* WHAT THIS TASK INVOLVES *
Pick the lines holding the string "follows" out of the records and copy them.

* Records from a data collection *

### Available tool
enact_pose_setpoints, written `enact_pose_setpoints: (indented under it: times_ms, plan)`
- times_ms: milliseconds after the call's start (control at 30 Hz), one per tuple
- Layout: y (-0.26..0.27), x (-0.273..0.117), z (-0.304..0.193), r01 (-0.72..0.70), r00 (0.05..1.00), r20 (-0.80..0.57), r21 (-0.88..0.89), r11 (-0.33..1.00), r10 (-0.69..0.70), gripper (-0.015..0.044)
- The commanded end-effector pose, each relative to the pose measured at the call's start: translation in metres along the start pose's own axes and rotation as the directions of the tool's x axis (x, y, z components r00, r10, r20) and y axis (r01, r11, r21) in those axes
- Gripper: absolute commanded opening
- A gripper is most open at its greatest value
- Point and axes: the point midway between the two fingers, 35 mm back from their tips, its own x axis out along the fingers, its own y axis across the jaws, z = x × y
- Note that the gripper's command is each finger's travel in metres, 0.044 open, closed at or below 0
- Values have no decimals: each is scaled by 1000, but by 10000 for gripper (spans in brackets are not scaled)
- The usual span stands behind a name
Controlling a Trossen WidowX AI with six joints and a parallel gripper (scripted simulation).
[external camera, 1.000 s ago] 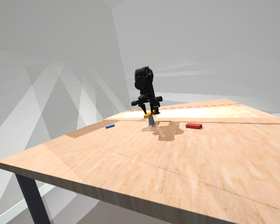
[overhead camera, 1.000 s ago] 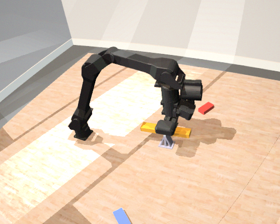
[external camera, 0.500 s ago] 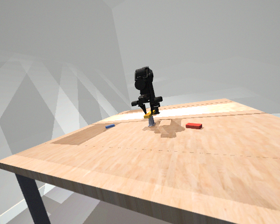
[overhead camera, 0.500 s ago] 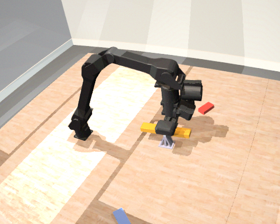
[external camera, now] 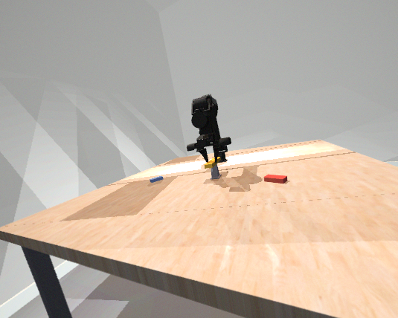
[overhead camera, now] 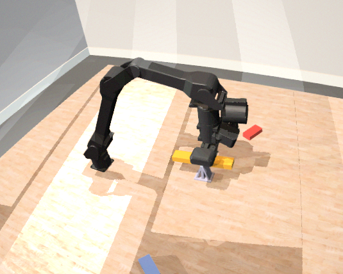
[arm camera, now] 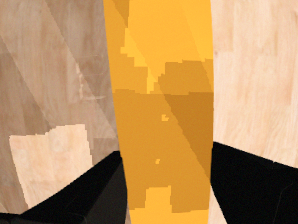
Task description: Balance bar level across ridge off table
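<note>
The yellow bar [overhead camera: 224,162] [external camera: 210,164] [arm camera: 160,107] is held crosswise above the grey ridge [overhead camera: 203,176] [external camera: 215,174]. Both its ends are clear of the table. It looks close to level. My gripper [overhead camera: 205,157] [external camera: 212,162] [arm camera: 165,157] is shut on the bar near its middle, with one black finger on each long side in the wrist view. The ridge stands upright directly under the gripped part. The ridge's top edge is hidden by the bar and the gripper, so I cannot tell whether the bar touches it.
A red block [overhead camera: 252,132] [external camera: 275,179] lies on the table [overhead camera: 261,208] [external camera: 210,238], beyond the bar in the top view. A blue block [overhead camera: 149,265] [external camera: 156,179] lies at that view's bottom edge, partly cut off. The arm's base [overhead camera: 101,164] stands left of the ridge.
</note>
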Motion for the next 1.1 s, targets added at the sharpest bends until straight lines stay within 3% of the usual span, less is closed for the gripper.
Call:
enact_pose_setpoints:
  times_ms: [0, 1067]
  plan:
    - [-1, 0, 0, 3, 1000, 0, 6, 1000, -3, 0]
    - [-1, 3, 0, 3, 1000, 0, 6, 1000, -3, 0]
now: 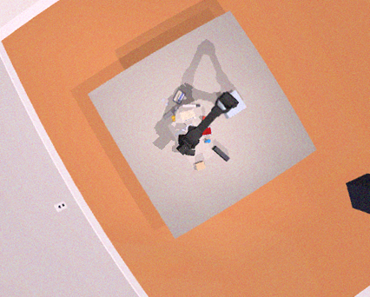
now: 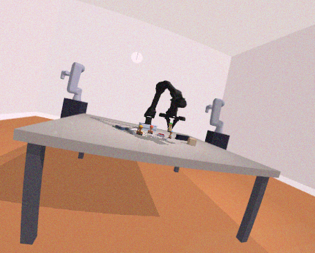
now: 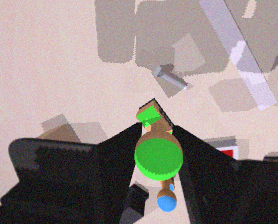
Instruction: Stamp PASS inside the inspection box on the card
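My gripper (image 2: 170, 127) (image 3: 157, 128) is shut on the green-knobbed wooden stamp (image 2: 170, 124) (image 3: 159, 157), held above the bench with its block pointing down. The stamp's face and lettering are hidden. The blue-knobbed stamp (image 1: 207, 141) (image 3: 166, 203) stands on the bench, low in the wrist view. The red ink pad (image 1: 207, 130) (image 2: 161, 135) (image 3: 227, 152) lies to the right in the wrist view, partly behind a finger. The cream card (image 1: 188, 116) lies on the bench in the top view and is out of the wrist view; its box is too small to read.
A bolt (image 3: 173, 79) and a pale strip (image 3: 236, 50) lie ahead in the wrist view. A wooden block (image 1: 199, 166) (image 2: 191, 142) and a dark bar (image 1: 220, 153) (image 2: 182, 137) lie nearby. Orange-knobbed (image 2: 139, 130) and red-knobbed (image 2: 151, 130) stamps stand on the bench.
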Robot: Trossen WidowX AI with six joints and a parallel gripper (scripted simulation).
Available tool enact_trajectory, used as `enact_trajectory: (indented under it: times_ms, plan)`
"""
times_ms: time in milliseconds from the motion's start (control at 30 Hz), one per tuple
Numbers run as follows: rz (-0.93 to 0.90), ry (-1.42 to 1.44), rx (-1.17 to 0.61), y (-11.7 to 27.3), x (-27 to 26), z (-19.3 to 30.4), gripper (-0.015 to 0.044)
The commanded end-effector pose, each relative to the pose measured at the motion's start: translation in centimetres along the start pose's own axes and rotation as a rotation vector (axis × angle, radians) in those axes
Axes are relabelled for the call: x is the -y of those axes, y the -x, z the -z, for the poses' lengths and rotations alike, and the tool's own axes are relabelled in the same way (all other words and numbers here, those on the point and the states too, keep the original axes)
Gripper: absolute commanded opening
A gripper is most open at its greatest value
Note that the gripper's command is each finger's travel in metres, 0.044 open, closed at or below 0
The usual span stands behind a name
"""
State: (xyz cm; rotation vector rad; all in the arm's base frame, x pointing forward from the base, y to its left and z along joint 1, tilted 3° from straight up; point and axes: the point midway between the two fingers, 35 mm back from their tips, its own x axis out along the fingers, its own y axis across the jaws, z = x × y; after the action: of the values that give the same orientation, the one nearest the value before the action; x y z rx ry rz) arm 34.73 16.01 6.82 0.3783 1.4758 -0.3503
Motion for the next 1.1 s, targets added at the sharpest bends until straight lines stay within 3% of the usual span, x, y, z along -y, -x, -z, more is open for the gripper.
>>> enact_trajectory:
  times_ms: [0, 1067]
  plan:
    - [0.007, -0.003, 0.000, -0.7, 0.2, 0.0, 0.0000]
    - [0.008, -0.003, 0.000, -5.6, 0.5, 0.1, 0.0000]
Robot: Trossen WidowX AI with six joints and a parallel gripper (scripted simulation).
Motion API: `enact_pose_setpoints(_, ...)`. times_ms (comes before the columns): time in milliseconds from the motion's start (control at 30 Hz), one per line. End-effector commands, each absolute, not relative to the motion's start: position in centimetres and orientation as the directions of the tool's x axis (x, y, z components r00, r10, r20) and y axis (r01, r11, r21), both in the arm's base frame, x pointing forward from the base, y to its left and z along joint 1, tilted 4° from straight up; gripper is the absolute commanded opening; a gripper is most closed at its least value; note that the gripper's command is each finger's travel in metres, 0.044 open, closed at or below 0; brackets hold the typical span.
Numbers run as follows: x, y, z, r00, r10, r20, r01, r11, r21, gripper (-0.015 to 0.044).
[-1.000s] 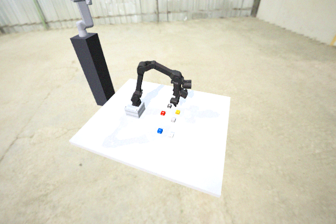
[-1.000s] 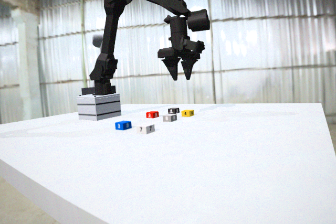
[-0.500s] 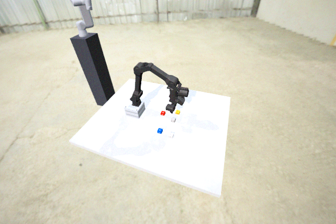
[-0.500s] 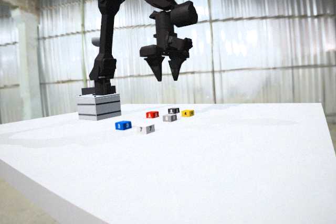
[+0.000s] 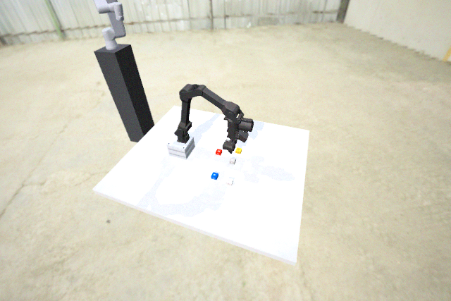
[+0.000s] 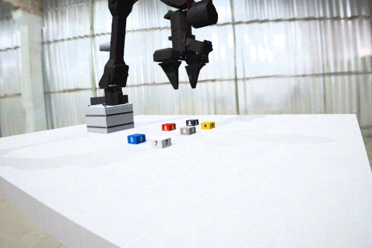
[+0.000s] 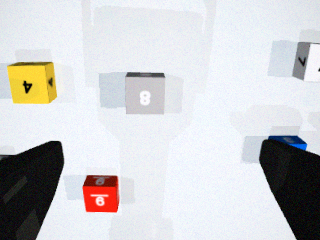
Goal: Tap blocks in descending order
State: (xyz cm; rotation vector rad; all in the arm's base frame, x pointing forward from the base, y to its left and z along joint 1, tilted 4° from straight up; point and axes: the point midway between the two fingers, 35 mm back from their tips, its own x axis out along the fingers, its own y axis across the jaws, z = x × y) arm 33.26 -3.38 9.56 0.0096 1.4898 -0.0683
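My gripper [image 5: 232, 147] [image 6: 184, 87] [image 7: 163, 151] is open and empty, high above the blocks. In the wrist view digits appear upside down. The grey block [image 5: 232, 161] [image 6: 188, 130] [image 7: 145, 94], digit 8, lies beyond the fingertips. The red block [image 5: 218, 151] [image 6: 168, 126] [image 7: 101, 194] shows an underlined digit resembling 9. The yellow block [image 5: 238, 150] [image 6: 207, 125] [image 7: 32, 83] shows 4, the white block [image 5: 230, 181] [image 6: 161, 143] [image 7: 310, 62] 7, the blue block [image 5: 215, 175] [image 6: 136, 138] [image 7: 290, 141] 3. The black block [image 6: 192, 122] is hidden in the top view; its digit is unclear.
The blocks lie apart on the white table [image 5: 262, 210] [image 6: 210, 194]. The arm's grey base box [image 5: 180, 148] [image 6: 109, 118] stands left of them. A dark pedestal [image 5: 125, 94] with a pale robot arm [image 5: 115, 20] stands beyond the table's left edge.
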Motion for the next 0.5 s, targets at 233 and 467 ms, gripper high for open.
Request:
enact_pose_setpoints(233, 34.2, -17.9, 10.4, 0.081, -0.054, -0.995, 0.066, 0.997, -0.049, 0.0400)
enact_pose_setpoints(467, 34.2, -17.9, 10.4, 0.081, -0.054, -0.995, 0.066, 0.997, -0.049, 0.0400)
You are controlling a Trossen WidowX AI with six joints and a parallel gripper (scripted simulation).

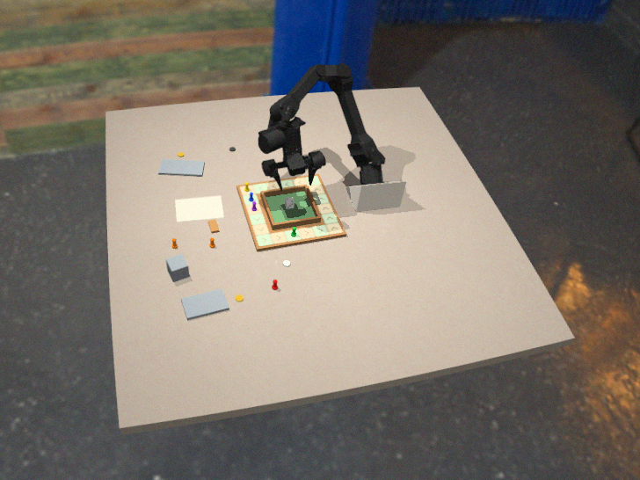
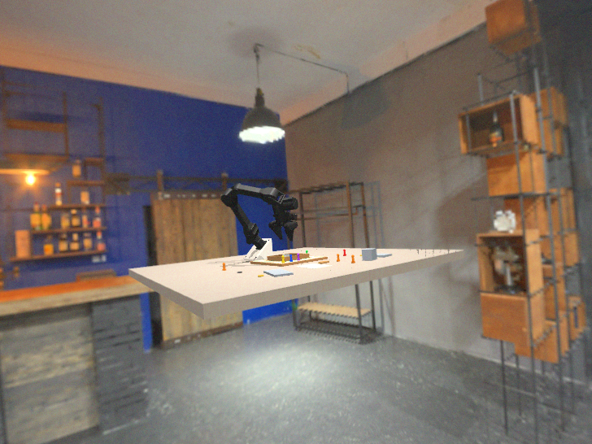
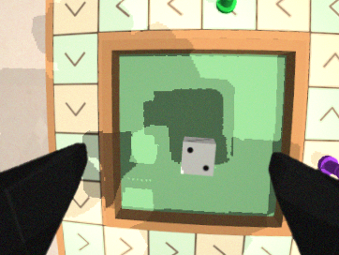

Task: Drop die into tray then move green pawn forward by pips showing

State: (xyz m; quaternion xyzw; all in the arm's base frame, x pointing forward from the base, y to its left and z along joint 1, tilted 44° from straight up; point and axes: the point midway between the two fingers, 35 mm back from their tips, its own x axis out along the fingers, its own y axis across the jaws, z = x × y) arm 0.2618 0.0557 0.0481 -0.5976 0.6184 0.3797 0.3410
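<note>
My gripper (image 1: 295,186) (image 2: 285,238) (image 3: 178,157) is open and empty above the tray (image 1: 294,224) (image 3: 203,41). The die (image 1: 289,202) (image 3: 198,159) is below the fingers, within the tray walls; the face towards the wrist camera shows two pips. I cannot tell whether it lies still. The green pawn (image 1: 294,231) (image 3: 226,6) stands upright on the board's near row in the top view, third square from the left corner. Arrows there point right in that view. The purple pawn (image 1: 253,207) (image 3: 328,165), blue pawn (image 1: 250,197) and yellow pawn (image 1: 247,187) stand along the board's left side.
Left of the board are a cream card (image 1: 199,207), an orange tile (image 1: 213,226), two orange pawns (image 1: 174,243) (image 1: 212,243) and a grey block (image 1: 178,267). A white disc (image 1: 286,263) and a red pawn (image 1: 274,284) are in front. A pale panel (image 1: 378,196) stands by the arm's base.
</note>
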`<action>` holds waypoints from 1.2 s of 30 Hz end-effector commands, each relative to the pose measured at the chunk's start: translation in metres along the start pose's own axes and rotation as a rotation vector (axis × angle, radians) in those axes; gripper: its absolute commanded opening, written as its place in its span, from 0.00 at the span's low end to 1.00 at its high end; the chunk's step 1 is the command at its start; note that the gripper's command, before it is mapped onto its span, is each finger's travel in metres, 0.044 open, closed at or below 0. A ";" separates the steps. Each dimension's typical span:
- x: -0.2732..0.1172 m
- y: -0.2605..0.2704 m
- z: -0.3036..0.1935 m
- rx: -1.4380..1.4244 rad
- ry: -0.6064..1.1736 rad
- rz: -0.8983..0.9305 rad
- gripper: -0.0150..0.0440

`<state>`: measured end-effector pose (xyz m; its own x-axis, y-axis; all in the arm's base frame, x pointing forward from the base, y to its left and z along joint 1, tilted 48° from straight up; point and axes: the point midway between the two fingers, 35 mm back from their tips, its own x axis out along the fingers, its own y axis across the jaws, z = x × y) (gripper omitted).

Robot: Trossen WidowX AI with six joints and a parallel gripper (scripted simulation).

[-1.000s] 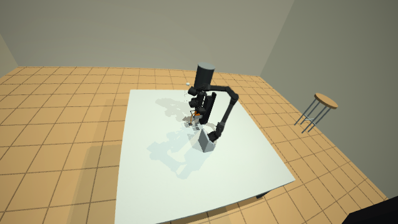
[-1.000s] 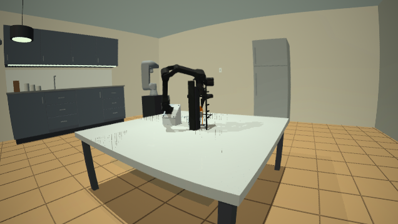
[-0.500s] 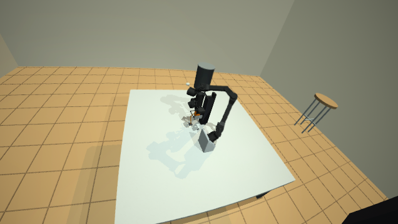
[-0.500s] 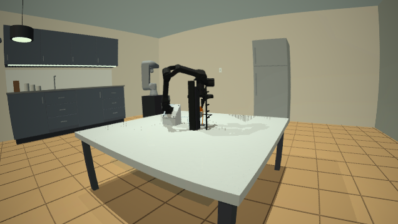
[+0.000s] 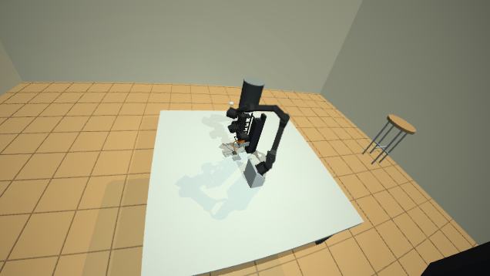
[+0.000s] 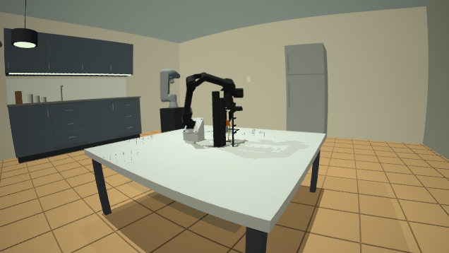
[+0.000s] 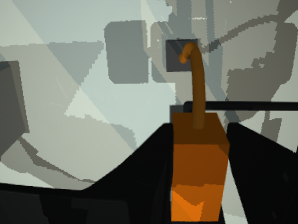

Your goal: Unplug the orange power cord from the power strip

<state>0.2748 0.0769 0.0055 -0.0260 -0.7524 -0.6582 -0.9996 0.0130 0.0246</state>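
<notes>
The orange plug [image 7: 200, 165] [image 6: 227, 123] [image 5: 241, 142] sits upright between the black fingers, with its cord [image 7: 198, 90] [image 6: 229, 136] rising from its near end and curving down toward a small dark square block [image 7: 173, 56] on the table. My gripper [image 7: 199, 132] is shut on the plug, one finger on each side. A tall black upright block [image 6: 217, 120] [image 5: 257, 132], which looks like the power strip, stands right beside the gripper. Whether the plug's prongs are in a socket is hidden.
A thin black upright with several short bars [image 6: 233, 136] stands close beside the plug; one bar [image 7: 245, 106] crosses just beyond the plug in the wrist view. The arm's grey base [image 5: 254, 176] [image 6: 193, 136] is on the white table [image 5: 200, 239] [image 6: 183, 173].
</notes>
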 end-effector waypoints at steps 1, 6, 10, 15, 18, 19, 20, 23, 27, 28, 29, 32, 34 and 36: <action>-0.009 0.001 0.022 -0.018 -0.023 -0.018 0.25; -0.009 0.002 0.027 -0.019 -0.022 -0.019 0.30; -0.004 0.004 0.023 -0.019 -0.020 -0.019 0.48; -0.004 0.004 0.023 -0.019 -0.020 -0.019 0.70; -0.005 0.004 0.025 -0.019 -0.020 -0.019 0.83; -0.006 0.004 0.029 -0.019 -0.020 -0.020 0.88; -0.008 0.004 0.036 -0.020 -0.021 -0.020 0.92; -0.014 0.004 0.062 -0.019 -0.023 -0.020 1.00; -0.018 0.006 0.083 -0.019 -0.023 -0.020 1.00; -0.018 0.006 0.083 -0.019 -0.023 -0.020 1.00; -0.018 0.006 0.083 -0.019 -0.023 -0.020 1.00; -0.018 0.006 0.083 -0.019 -0.023 -0.020 1.00; -0.018 0.006 0.083 -0.019 -0.023 -0.020 1.00; -0.018 0.006 0.083 -0.019 -0.023 -0.020 1.00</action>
<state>0.2682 0.1430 -0.0448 -0.0056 -0.7411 -0.6713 -0.9994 -0.0183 0.0286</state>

* WRITTEN SOLUTION *
Numbers run as follows: rz (-0.93 to 0.90), ry (-1.42 to 1.44), rx (-1.17 to 0.61), y (-11.7 to 27.3), x (-27 to 26), z (-19.3 to 30.4), gripper (-0.015 to 0.044)
Numbers run as follows: x, y, z, r00, r10, r20, r01, r11, r21, gripper (-0.015 to 0.044).

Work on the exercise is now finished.